Point/Counterpoint: Will the Patriots or the Eagles hoist the Super Bowl LII trophy?


Fans wait in line to view the Lombardi trophy at the NFL Experience for the NFL Super Bowl 52 football game Tuesday, Jan. 30, 2018, in Minneapolis. The Philadelphia Eagles are scheduled to face the New England Patriots Sunday. (Eric Gay/AP)

Super Bowl week is upon us, a week full of press conferences, interviews and more press conferences. This all leads up to Super Bowl LII on Sunday, when the New England Patriots will face off against the Philadelphia Eagles at U.S. Bank Stadium. Jorge Eckardt and Sean Janos debate whether it will be Nick Foles and the Eagles or Tom Brady and the Patriots that take home the Lombardi Trophy.

Jorge Eckardt: The Eagles are fresh off a complete thrashing of the Minnesota Vikings in the NFC Championship Game, and I believe that momentum will carry on through the final game of the season. While yes, they are the underdogs, it is not as big a disparity as one might think. Let’s start with Nick Foles who, while being a backup this season, could easily have been a starter on multiple other teams. Foles has been phenomenal this postseason, achieving a higher passer rating and completion percentage than his future Hall of Fame counterpart.

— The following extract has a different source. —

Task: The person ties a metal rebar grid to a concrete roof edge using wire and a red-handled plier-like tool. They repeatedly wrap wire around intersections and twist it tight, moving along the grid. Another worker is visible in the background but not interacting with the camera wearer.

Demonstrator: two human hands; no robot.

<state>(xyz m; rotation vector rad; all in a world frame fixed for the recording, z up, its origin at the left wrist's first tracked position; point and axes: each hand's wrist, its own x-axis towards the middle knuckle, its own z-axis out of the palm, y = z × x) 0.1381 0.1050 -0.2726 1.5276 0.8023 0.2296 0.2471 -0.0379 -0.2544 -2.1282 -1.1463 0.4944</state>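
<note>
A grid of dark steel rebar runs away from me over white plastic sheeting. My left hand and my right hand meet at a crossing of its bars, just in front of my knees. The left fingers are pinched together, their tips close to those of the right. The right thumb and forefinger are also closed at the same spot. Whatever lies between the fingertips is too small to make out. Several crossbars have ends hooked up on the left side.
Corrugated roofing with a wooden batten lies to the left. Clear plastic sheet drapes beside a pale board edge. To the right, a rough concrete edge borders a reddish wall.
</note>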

Moving on to the backfield, the Eagles clearly have the upper hand. The combination of Jay Ajayi and LeGarrette Blount is a force to be reckoned with and definitely stronger than Dion Lewis and James White.

Finally, the Eagles’ defense is undoubtedly much stronger than the Patriots’ defense. Philadelphia has consistently been an elite defensive unit throughout the entire season, while New England has struggled on multiple occasions. This trend has continued into the postseason, as the Eagles have given up half as many total points as the Patriots – not to mention having allowed less yards per game as well. This advantage, when combined with the rest of the Eagles’ assets, will help the City of Philadelphia capture their first ever Super Bowl title.

Sean Janos: While the Patriots’ defense did struggle early in the season, they put it together at the season’s end. Since week 13, the Patriots have surrendered 110 total points. For comparison, the Eagles gave up 129 points over the same span. Much of that can be attributed to the Patriots’ improved rush defense, which will come in handy against the Eagles’ three headed beast of a backfield. In the AFC title game against the Jaguars, who led the league in rushing with 141 yards per game, the Patriots held the Jags backfield to just 101 yards on 32 carries (3.2 yards per rush). With the Patriots’ defense being so tough against the run as of late, I’m confident in their ability to keep points off of the board for Philly.

The Patriots’ biggest strength in this game is undoubtedly going to be Tom Brady. Tom has been terrific in his 18th season. 4577 passing yards (first in the NFL), 32 touchdowns (third in the NFL) and only eight interceptions is just another ho-hum season for the 40-year-old vet. Oh, and he did this without Julian Edelman for the whole season and without Chris Hogan for about half of it. And we all know that when the stakes are at their highest, Tom Terrific somehow finds a way to be even better. He just threw for a record 466 yards in last year’s Super Bowl. He’s borderline magical in Super Bowls, and I’d certainly never bet against him (unless he’s playing against Tom Coughlin).

Eckardt: Speaking of Tom Coughlin, one of the main reasons the Giants were able to beat the Patriots was that they were able to get to Brady. The Eagles have two star defensive lineman in Fletcher Cox and Brandon Graham, and if they are able to pressure “Tom Terrific,” then he will become significantly less terrific, just like in Super Bowls XLII and XLVI. Now, even if the Eagles are unable to pressure Brady, there is still another way that they can win, and it is very simple. They simply need to play a full four quarter game. In both of the Patriots’ last two playoff games that were close, both the Falcons and Jaguars went completely cold in the fourth quarter, combining for only three points. If not for a Josh Lambo field goal that took place only eight seconds into the fourth, it would have been zero. Meanwhile, they gave up a combined 34 points to the Patriots in only two total quarters, and add six more points if you count overtime. To put it simply, if the Eagles can manage to stick around for a full game, they will grab the victory.

Janos: See, but here’s the kicker (and I’m not talking about Josh Lambo). Patriots fans will tell you that even if the team is behind in the fourth quarter, they aren’t worried. Brady is the only quarterback with three fourth quarter comebacks in the Super Bowl and 11 game-winning drives in the postseason. Playing a good fourth quarter against New England is way easier said than done.

As for the Patriots’ offensive line, they were able to keep Jacksonville’s Calais Campbell and Yannick Ngakoue off Brady in the AFC Championship. The tandem finished the season ranked T2 and T8 in the NFL in sacks, respectively. New England’s offensive line was able to hold them to zero sacks and one QB hit. As long as New England keeps Cox and Graham off Brady, he should be able to pick Philly’s secondary apart and put a lot of points on that scoreboard.